Marisol Touraine,
Ministère des affaires sociales, de la santé et des droits des femmes •
5 mai 2015Le dispositif de surveillance systématique des cas d'intoxication par champignons a été mis en place en 2010 par l'institut de veille sanitaire (InVS). Cette surveillance, hebdomadaire, est réalisée chaque année, de juillet à décembre, à partir du nombre de cas enregistrés par les centres antipoison et de toxicovigilance (CAPTV) et le réseau Oscour (réseau de surveillance coordonnée des passages aux urgences).
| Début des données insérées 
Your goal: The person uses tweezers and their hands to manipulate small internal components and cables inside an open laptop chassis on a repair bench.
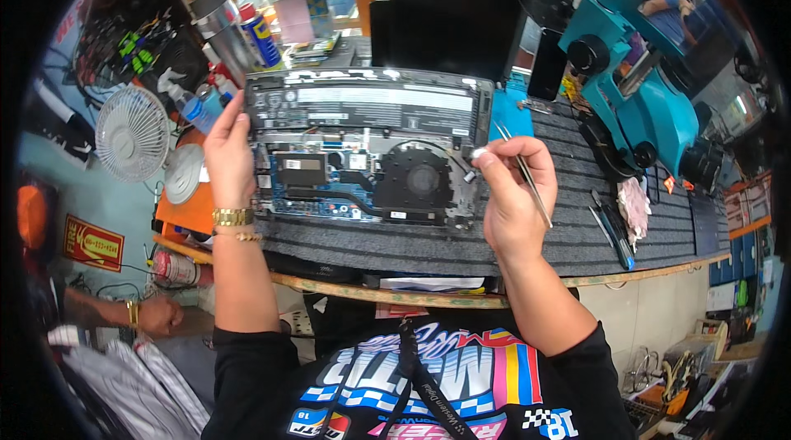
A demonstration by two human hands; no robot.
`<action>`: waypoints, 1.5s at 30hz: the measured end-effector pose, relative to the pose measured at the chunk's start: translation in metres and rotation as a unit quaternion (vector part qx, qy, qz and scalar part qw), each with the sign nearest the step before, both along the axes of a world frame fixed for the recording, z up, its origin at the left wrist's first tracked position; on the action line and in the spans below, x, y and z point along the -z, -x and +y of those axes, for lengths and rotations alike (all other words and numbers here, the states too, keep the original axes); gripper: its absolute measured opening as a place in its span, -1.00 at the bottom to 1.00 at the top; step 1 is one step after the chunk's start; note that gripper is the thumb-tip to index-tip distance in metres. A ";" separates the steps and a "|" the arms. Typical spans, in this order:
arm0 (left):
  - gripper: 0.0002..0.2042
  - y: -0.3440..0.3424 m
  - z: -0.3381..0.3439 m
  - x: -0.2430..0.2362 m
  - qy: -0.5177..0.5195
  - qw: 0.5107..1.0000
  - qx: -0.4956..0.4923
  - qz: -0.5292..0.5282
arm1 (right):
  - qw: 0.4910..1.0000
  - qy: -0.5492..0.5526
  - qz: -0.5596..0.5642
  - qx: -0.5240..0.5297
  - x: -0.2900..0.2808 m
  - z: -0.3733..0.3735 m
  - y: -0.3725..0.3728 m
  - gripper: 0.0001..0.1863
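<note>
An opened laptop base (367, 147) sits on the ribbed grey mat, its inside facing up. Along its far side runs a black battery (375, 106) with a white label; nearer lie a blue circuit board (329, 205) and a round black fan (416, 178). My left hand (231, 156) grips the laptop's left edge, thumb on top. By the right edge, my right hand (521, 189) is closed around metal tweezers (537, 194), which slant across the fingers. Its thumb and forefinger pinch together near a thin dark cable and a small silvery piece; what the fingertips hold there is unclear.
A teal microscope (638, 81) stands at the right. Near it lie a pink cloth (633, 209) and a blue-handled tool (614, 230). A white fan (132, 135), a spray bottle (189, 102) and a blue can (259, 36) are left. Another person's hand (161, 314) shows lower left.
</note>
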State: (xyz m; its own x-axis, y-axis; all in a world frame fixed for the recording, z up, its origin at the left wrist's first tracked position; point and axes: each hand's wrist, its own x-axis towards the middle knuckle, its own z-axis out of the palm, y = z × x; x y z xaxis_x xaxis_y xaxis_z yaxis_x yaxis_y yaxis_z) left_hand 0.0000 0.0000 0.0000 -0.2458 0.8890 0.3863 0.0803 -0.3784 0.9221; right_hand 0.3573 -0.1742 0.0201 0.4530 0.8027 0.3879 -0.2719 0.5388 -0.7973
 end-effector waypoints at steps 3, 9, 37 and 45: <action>-0.59 -0.010 0.013 -0.015 0.001 0.999 0.017 -0.049 | 1.000 -0.007 0.001 0.005 -0.011 0.002 -0.012 -0.76; -0.54 -0.059 0.021 -0.038 -0.018 0.984 0.087 -0.154 | 0.993 -0.093 -0.071 0.032 -0.030 0.005 -0.053 -0.74; -0.57 -0.298 0.050 0.015 -0.121 0.964 0.144 -0.190 | 0.887 -0.182 -0.364 0.216 0.031 0.007 -0.229 -0.66; -0.58 -0.297 0.070 0.047 -0.120 0.967 0.148 -0.169 | 0.877 -0.095 -0.372 0.290 0.086 -0.021 -0.280 -0.72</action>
State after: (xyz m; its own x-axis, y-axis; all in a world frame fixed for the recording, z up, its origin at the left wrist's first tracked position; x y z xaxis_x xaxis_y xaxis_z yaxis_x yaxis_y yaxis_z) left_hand 0.2969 0.0702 -0.0471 -0.1422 0.8346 0.5322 -0.3553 -0.5449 0.7595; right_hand 0.6374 -0.1954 -0.0662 0.3284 0.4101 0.8509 0.6487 0.5569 -0.5187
La mise en place de ce dispositif permet de souligner le fait que les intoxications aux champignons se renouvellent chaque année et que leurs conséquences sur la santé sont graves, voire mortelles. La plupart d'entre elles conduit à une hospitalisation, souvent en réanimation. Ces intoxications sont la conséquence, le plus souvent, d'une confusion entre des espèces comestibles et des espèces toxiques. Face à cette situation, depuis plusieurs années, durant la saison de ramassage des champignons, la direction générale de la santé (DGS) et l'InVS publient des communiqués de presse sur les recommandations sanitaires en matière de cueillette des champignons. Un dossier spécifique sur les champignons, ainsi qu'une fiche « prévention des intoxications par les champignons », sont disponibles sur le site internet du ministère des affaires sociales, de la santé et des droits des femmes. Parmi les recommandations de cueillette et de consommation, la DGS conseille de ne pas ramasser un champignon en cas de moindre doute sur son état ou son identification, certains champignons vénéneux hautement toxiques ressemblant beaucoup aux espèces comestibles. Une autre recommandation est de ne pas consommer sa récolte avant de l'avoir fait contrôler par un spécialiste en la matière. Les pharmaciens ou les associations et sociétés de mycologie de chaque région peuvent être consultés ; un lien vers la société française de mycologie est disponible sur le site du ministère des affaires sociales, de la santé et des droits des femmes.